Elasticsearch version: 5.5.1
Search Guard version: 5.5.1 (including netty tcnative 2.0.1)
OS: SUSE Linux Enterprise Server 12 (x86_64)
Kernel version: 4.4.114-94.11-default
java version: "1.8.0_152"
Java(TM) SE Runtime Environment (build 1.8.0_152-b16)
Java HotSpot(TM) 64-Bit Server VM (build 25.152-b16, mixed mode)
Elasticsearch index size: 3.3 GB (it becomes 3.0 GB if I force merge it to a single segment)
RAM: 16 GB
Java heap size given to Elasticsearch: 3.9 GB
When we run load test on this system, the server behaves well at the beginning. But eventually, within a few hours, it runs out of memory and got killed by OS OOM-killer.
The monitoring shows that the heap space is managed well, and there's no sign of memory leak. The system never encounters out of memory error in the heap space, and the time it spends on GC is within normal range.

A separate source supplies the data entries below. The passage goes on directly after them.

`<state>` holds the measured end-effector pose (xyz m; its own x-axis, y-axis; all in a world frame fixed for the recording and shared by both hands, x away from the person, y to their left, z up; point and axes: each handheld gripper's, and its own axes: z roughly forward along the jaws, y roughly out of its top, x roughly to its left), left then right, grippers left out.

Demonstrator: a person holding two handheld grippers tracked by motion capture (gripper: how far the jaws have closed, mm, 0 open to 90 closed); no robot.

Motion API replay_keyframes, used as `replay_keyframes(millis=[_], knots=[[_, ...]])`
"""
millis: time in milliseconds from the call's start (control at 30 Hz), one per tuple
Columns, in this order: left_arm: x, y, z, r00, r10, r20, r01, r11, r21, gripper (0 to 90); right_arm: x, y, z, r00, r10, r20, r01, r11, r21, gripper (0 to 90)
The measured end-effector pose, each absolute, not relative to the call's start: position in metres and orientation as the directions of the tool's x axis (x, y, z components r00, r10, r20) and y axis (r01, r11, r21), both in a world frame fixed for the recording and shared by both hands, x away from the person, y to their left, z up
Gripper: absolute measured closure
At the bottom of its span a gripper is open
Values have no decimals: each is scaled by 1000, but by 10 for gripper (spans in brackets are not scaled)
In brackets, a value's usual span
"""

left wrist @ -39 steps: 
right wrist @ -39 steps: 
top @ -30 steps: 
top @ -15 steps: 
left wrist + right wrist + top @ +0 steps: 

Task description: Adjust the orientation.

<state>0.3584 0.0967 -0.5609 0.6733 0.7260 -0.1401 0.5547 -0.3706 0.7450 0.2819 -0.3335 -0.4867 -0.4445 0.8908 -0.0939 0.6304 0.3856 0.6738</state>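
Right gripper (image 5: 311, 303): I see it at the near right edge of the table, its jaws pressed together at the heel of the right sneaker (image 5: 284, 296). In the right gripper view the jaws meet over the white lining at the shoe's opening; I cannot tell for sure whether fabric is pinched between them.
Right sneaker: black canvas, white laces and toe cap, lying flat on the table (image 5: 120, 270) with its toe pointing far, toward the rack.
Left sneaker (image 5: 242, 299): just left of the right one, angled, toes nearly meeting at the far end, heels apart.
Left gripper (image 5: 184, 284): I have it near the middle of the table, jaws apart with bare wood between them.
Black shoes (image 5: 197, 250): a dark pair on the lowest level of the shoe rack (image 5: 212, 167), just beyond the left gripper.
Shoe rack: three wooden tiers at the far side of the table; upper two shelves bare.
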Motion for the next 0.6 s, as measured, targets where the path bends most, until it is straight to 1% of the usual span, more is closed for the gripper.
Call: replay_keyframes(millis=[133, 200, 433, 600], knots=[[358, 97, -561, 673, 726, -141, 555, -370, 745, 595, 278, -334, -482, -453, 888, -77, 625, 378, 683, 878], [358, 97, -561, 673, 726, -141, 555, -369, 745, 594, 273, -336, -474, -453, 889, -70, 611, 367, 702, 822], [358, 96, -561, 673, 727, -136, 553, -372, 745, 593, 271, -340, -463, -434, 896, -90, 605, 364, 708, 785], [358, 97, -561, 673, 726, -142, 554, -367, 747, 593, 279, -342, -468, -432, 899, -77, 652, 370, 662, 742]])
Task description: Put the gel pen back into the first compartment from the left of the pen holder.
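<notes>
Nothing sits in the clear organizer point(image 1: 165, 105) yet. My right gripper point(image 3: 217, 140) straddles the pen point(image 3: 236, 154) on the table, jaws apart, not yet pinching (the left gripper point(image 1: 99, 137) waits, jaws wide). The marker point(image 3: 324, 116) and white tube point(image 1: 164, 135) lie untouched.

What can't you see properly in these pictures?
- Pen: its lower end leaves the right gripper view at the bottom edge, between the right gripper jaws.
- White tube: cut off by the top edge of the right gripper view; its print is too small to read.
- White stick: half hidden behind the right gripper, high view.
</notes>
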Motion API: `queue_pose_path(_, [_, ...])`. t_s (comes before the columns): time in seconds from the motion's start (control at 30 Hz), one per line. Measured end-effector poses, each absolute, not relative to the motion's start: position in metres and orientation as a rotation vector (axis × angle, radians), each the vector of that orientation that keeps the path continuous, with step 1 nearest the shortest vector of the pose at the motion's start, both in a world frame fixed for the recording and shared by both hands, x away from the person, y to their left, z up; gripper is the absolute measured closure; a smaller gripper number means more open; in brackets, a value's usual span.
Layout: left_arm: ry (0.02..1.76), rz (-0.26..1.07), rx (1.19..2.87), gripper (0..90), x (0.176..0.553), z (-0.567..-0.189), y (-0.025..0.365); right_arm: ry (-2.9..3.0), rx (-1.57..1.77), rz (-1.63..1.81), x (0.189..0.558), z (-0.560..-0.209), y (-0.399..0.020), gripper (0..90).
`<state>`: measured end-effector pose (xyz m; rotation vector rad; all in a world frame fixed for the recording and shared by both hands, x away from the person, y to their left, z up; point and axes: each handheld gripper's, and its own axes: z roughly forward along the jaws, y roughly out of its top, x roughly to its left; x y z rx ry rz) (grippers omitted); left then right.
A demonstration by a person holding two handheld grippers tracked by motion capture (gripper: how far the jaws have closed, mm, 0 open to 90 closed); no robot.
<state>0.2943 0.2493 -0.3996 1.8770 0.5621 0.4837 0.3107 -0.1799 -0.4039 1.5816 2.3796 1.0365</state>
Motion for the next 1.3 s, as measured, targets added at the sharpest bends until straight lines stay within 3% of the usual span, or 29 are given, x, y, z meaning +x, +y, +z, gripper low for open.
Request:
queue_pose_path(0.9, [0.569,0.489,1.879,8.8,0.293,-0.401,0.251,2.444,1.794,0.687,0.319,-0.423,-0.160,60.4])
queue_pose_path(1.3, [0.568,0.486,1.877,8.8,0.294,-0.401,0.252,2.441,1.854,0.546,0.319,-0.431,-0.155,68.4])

The problem is with the ever growing non-heap memory of the JVM. When I first start Elasticsearch server, the virtual memory size of the process is around 10 GB, which seems reasonable given it's heap space and the size of the index files. However, rather quickly over time, this virtual memory size grows unwieldy along with the resident memory size, pushing the system out of memory, with the Elasticsearch process eventually getting killed by the kernel OOM-reaper.
Here's the output of "cat /proc//status" command obtained shortly before the process died.
search1:/var/opt/elasticsearch/logs # cat /proc/5171/status
State: S (sleeping)
Uid: 498 498 498 498
Gid: 498 498 498 498
Groups: 15 498
VmPeak: 29431656 kB
VmSize: 27339768 kB
VmLck: 0 kB
VmPin: 0 kB
VmHWM: 18658992 kB
VmRSS: 17729396 kB
RssAnon: 16920968 kB
RssFile: 808428 kB
RssShmem: 0 kB
VmData: 23978388 kB
VmStk: 132 kB
VmExe: 4 kB
VmLib: 20244 kB
VmPTE: 38944 kB
VmPMD: 136 kB
VmSwap: 0 kB
HugetlbPages: 0 kB
Why is the non-heap memory usage growing this large when the size of the index is only around 3+ GB? What can I do to keep the memory usage under control and prevent the process from getting killed by OOM-reaper? Any insights would be greatly appreciated.